Encore un exemple :  une des équipes demande la vidéo sur telle action. Imaginons qu’au second plan de l’action incriminée, l’arbitre aperçoive un type donnant un coup de tête à un autre. Quelle action l’arbitre va-t-il choisir ? Il aura devant ses yeux deux faits licencieux, qu’il choisisse l’un ou l’autre entraînera forcément débat.

Le sens du sport, c’est tout simplement de nous faire vivre des émotions, nous laisser des souvenirs à raconter. Pourquoi notre époque est-elle obsédée par la performance et la moralité, « l’équité » ? Pourquoi se dit-elle toujours : si l’arbitre avait sifflé tel pénalty, nous aurions gagné ?

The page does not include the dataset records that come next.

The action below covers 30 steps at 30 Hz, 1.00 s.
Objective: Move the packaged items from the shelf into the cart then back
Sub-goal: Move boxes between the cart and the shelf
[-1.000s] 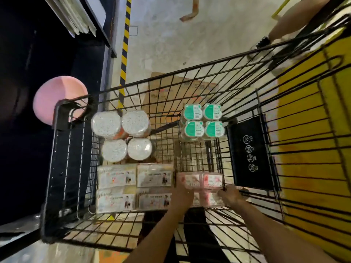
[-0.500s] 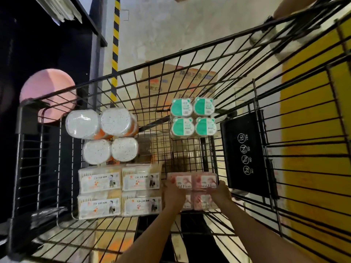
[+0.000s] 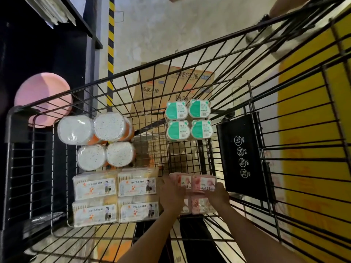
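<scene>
Head view: left hand (image 3: 171, 194), right hand (image 3: 218, 193) clasp pink pack (image 3: 203, 184) sides, near right of cart (image 3: 190, 162), squaring rows.

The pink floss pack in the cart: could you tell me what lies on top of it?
Both hands rest on the pink floss pack: left hand, right hand. The labels beneath them are covered.

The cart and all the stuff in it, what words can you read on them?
"YES", "NO", "NO", "NO": black sign on the cart, beside round symbols.
"...nal Floss": pink packs under both hands, partly hidden.
"精制..." (rest unclear): cardboard box behind the cart.
Green-lidded tubs: print too small.
Cotton swab packs: print too blurred.
White-topped tubs: no words seen.
</scene>
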Available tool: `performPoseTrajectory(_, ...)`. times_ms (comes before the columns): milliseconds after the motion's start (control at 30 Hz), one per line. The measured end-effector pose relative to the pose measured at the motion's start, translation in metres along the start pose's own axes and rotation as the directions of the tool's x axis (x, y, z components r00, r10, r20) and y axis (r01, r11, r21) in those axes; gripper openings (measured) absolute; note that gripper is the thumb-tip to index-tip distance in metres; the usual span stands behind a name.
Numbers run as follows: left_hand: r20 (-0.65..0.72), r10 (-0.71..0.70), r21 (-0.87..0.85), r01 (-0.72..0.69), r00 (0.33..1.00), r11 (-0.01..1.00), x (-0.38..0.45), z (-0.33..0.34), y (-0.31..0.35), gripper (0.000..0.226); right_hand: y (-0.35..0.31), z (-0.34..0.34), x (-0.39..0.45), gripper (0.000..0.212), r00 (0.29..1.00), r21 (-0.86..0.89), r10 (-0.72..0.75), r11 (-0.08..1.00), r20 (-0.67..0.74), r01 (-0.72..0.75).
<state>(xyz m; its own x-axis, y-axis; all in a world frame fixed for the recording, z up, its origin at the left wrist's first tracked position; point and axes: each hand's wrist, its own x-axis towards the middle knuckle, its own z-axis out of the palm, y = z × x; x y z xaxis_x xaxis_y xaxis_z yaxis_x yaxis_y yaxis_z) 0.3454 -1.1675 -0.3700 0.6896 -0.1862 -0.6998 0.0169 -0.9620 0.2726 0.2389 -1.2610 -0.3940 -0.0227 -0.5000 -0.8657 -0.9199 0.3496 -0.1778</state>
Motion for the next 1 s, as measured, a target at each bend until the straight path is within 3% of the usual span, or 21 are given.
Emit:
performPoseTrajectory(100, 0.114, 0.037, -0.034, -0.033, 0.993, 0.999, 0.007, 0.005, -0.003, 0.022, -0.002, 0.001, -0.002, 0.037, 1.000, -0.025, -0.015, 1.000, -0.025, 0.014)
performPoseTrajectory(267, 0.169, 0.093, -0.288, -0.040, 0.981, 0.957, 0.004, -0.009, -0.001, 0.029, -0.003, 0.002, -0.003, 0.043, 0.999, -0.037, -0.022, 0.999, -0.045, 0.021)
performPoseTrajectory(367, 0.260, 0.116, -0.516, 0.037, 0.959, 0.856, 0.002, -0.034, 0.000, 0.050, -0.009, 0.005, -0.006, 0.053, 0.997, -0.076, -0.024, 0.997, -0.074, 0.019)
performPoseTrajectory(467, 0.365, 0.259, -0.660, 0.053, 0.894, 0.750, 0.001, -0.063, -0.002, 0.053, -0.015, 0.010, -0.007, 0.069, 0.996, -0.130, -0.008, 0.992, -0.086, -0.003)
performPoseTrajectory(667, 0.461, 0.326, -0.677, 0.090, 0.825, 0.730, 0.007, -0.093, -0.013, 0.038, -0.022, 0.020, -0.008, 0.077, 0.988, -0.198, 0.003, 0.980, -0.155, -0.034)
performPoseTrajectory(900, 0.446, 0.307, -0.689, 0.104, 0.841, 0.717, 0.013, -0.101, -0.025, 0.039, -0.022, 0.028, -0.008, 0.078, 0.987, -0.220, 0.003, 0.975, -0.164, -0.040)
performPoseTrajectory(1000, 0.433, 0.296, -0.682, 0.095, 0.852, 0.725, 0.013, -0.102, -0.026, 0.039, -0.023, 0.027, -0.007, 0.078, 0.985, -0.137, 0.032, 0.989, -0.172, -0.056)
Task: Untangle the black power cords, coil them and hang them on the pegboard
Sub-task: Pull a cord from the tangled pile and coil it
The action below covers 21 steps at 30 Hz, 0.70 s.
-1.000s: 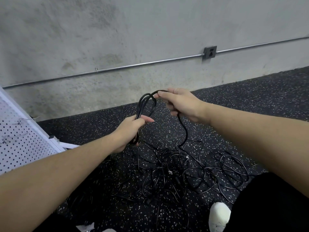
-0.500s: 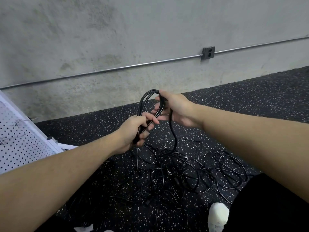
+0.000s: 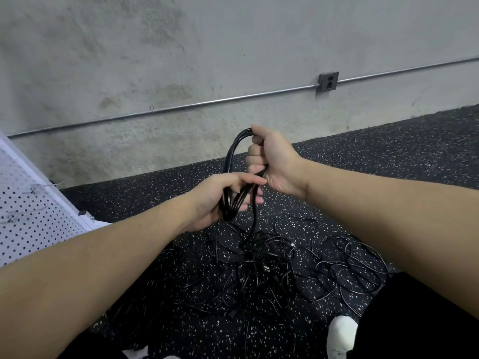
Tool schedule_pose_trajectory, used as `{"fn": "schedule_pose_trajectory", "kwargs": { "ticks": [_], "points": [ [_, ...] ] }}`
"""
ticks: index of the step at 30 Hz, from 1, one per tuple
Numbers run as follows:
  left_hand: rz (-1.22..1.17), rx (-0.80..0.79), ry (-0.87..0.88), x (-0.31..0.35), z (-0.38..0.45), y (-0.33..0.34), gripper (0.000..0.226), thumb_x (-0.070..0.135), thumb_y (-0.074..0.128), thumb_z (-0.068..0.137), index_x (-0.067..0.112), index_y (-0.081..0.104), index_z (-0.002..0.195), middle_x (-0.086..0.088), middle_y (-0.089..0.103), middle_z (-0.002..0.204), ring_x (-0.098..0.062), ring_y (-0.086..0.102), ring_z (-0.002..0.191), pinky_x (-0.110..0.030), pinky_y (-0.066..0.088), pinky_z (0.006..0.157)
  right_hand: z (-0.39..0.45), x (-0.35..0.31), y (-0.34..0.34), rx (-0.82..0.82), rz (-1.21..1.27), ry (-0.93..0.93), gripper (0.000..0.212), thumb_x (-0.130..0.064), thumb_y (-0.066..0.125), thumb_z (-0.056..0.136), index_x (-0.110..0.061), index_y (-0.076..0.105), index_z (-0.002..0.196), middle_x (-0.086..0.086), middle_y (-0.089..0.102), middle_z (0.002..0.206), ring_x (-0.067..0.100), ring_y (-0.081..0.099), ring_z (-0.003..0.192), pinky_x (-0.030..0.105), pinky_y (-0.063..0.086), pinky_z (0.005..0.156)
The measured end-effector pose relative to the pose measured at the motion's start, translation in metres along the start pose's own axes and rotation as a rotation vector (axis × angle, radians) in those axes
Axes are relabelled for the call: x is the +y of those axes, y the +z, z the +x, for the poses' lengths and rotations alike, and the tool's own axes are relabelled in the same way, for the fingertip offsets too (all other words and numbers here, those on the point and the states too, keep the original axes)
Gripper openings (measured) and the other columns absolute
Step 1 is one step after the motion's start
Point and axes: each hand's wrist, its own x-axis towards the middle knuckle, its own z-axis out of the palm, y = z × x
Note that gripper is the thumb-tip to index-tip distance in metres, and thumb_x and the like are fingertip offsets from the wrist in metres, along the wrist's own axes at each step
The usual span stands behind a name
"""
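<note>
Here, grip: the left hand (image 3: 220,196) is clenching the lower part of the coiled cord (image 3: 231,161), its fingers wrapping over several bunched strands; the right hand (image 3: 272,159) is closing around the upper part of the same coil, thumb lying on top of the bend.
Coil position: the coiled cord is being held in the air between the two hands, above the floor and in front of the wall (image 3: 181,60).
Coil axis: the loops are running roughly upright, with the long axis leaning slightly right towards the top; the rounded bend is pointing up at the right hand.
Trailing strand: one strand is hanging down from under the hands into the tangled cords (image 3: 272,270).
Tangled cords: these are lying spread over the speckled floor (image 3: 388,161) below and to the right of the hands, loops overlapping.
Hidden or unclear: the strands inside both fists are being covered by fingers; the number of loops cannot be counted; plugs in the tangle are hard to make out; the right edge of the tangle is passing behind the right forearm and a black-clad leg (image 3: 414,320).
Pegboard: the white pegboard (image 3: 28,216) is leaning at left, cut off by the edge, with thin wire hooks barely showing.
Surroundings: a conduit and an outlet box (image 3: 328,81) are running along the wall; a white sock (image 3: 342,332) is showing at the bottom.
</note>
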Motion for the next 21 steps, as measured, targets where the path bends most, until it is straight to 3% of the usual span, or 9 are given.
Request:
{"fn": "schedule_pose_trajectory", "kwargs": {
  "ticks": [2,7,10,13,15,17,19,21],
  "points": [
    [-0.099,-0.081,-0.080,-0.002,-0.003,-0.002,0.051,0.001,0.034,0.090,0.015,0.083,0.096,-0.011,0.073,0.106,-0.032,0.071,0.111,-0.051,0.051,0.105,0.001,0.000,-0.003,-0.033,-0.024,0.021,0.037,-0.031,0.040,0.108,-0.025,0.028,0.073,-0.008,0.016,0.051,0.007,0.012,0.042,0.019,0.009,0.039],
    [-0.095,-0.145,-0.097,-0.005,-0.005,-0.005,0.044,0.003,0.041,0.087,0.011,0.083,0.097,-0.013,0.067,0.089,-0.023,0.066,0.082,-0.042,0.052,0.091,0.001,0.000,-0.006,-0.065,-0.078,0.004,0.038,-0.031,0.037,0.109,-0.025,0.028,0.073,-0.009,0.016,0.051,0.007,0.012,0.043,0.019,0.011,0.041],
    [-0.120,-0.162,-0.090,-0.005,-0.003,-0.006,0.040,0.006,0.045,0.091,0.007,0.079,0.112,-0.008,0.059,0.079,-0.023,0.063,0.079,-0.051,0.054,0.100,0.000,-0.002,-0.005,-0.045,-0.076,-0.001,0.037,-0.032,0.039,0.109,-0.024,0.029,0.074,-0.008,0.016,0.053,0.008,0.012,0.045,0.019,0.013,0.042],
    [-0.150,-0.134,-0.059,-0.007,-0.002,-0.005,0.040,0.007,0.043,0.097,0.008,0.072,0.124,-0.002,0.050,0.075,-0.016,0.054,0.069,-0.043,0.060,0.083,0.000,-0.003,-0.003,-0.018,-0.145,-0.043,0.034,-0.038,0.040,0.108,-0.022,0.035,0.079,-0.007,0.026,0.053,0.009,0.022,0.045,0.020,0.030,0.041],
    [-0.133,-0.103,-0.022,-0.007,-0.002,-0.004,0.041,0.006,0.040,0.099,0.010,0.068,0.128,0.001,0.044,0.072,-0.011,0.046,0.063,-0.036,0.057,0.073,0.001,-0.003,-0.004,-0.006,-0.197,-0.065,0.038,-0.049,0.034,0.108,-0.020,0.045,0.086,-0.004,0.046,0.059,0.012,0.042,0.052,0.025,0.046,0.050],
    [-0.145,-0.055,0.028,-0.007,-0.002,-0.005,0.043,0.005,0.039,0.100,0.010,0.066,0.132,0.003,0.043,0.070,-0.010,0.042,0.060,-0.033,0.053,0.070,0.002,-0.001,-0.011,-0.013,-0.269,-0.033,0.048,-0.051,0.023,0.108,-0.016,0.056,0.104,0.002,0.065,0.081,0.017,0.059,0.075,0.033,0.057,0.069],
    [-0.198,0.018,0.088,-0.004,-0.001,-0.007,0.044,0.004,0.038,0.099,0.007,0.063,0.135,0.003,0.043,0.069,-0.010,0.041,0.059,-0.032,0.049,0.066,0.004,0.005,-0.024,-0.056,-0.403,0.045,0.046,-0.036,0.019,0.106,-0.014,0.058,0.119,0.008,0.073,0.107,0.023,0.066,0.101,0.045,0.055,0.095],
    [-0.267,0.079,0.133,-0.001,0.002,-0.009,0.044,0.004,0.039,0.097,0.008,0.065,0.132,0.002,0.041,0.068,-0.010,0.040,0.058,-0.030,0.046,0.064,0.006,0.012,-0.036,-0.137,-0.559,0.141,0.045,-0.019,0.022,0.100,-0.014,0.056,0.130,0.011,0.073,0.119,0.027,0.065,0.117,0.052,0.049,0.105]
  ]
}}
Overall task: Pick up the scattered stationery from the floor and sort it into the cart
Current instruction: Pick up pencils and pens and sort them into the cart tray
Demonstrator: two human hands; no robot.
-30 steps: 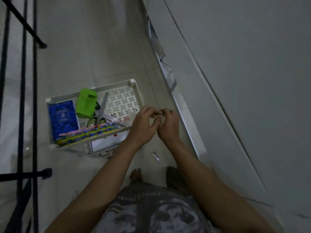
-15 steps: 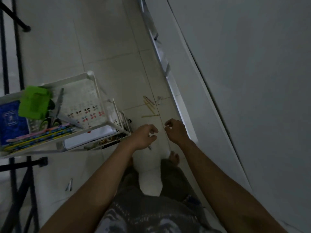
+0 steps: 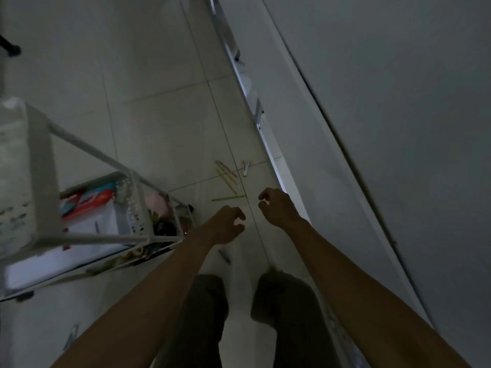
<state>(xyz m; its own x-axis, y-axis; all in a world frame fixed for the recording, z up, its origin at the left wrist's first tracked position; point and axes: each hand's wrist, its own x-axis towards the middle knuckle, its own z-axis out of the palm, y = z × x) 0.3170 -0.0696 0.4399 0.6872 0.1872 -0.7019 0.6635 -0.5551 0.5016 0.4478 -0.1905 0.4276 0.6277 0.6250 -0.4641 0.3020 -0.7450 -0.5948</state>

Les pro-vidéos se prennent pour des oracles

Et l’on en vient à une autre contradiction des défenseurs de la vidéo : ils raisonnent sur des bases imaginaires. Car en quoi l’expulsion d’un joueur, ou la validation d’un but injustement refusé, ira mathématiquement avantager l’une des deux équipes ? Toute situation a une part de justice et d’injustice.

Dans nos vies, les évènements que nous percevons comme injustes à notre encontre ne peuvent-ils pas se transformer en moteur de vie, devenir la raison de nos succès  futurs ? Les injustices que nous ressentons comme telle ne nous sont-elles pas bénéfiques ?

Ou alors, faudrait-il s’arrêter de vivre dès qu’on sent une injustice, faudrait-il rembobiner ? Voilà : un certain arbitrage vidéo est un fantasme de spectateur. Il n’a rien à voir avec le jeu en lui-même, avec ce qu’il y a de plus importants dans le sport. Cet arbitrage vidéo-là, c’est la tyrannie de la technique et du moralisme qui lui est attenant.

On aimerait que nos concitoyens, qui se disent libéraux, cessent de penser qu’en transformant les terrains de foot, et à terme la planète entière, en Big brother, on améliorera le monde. On aimerait que les gens qui défendent ardemment  la vidéo réalisent qu’ils cautionnent, sans le savoir, le totalitarisme qui guette : froid, calculateur, procédurier, implacable. La morale assistée et commandée par ordinateur. Encore un signe que nous avons de plus en plus confiance en nos machines, et de moins en moins en nous-mêmes.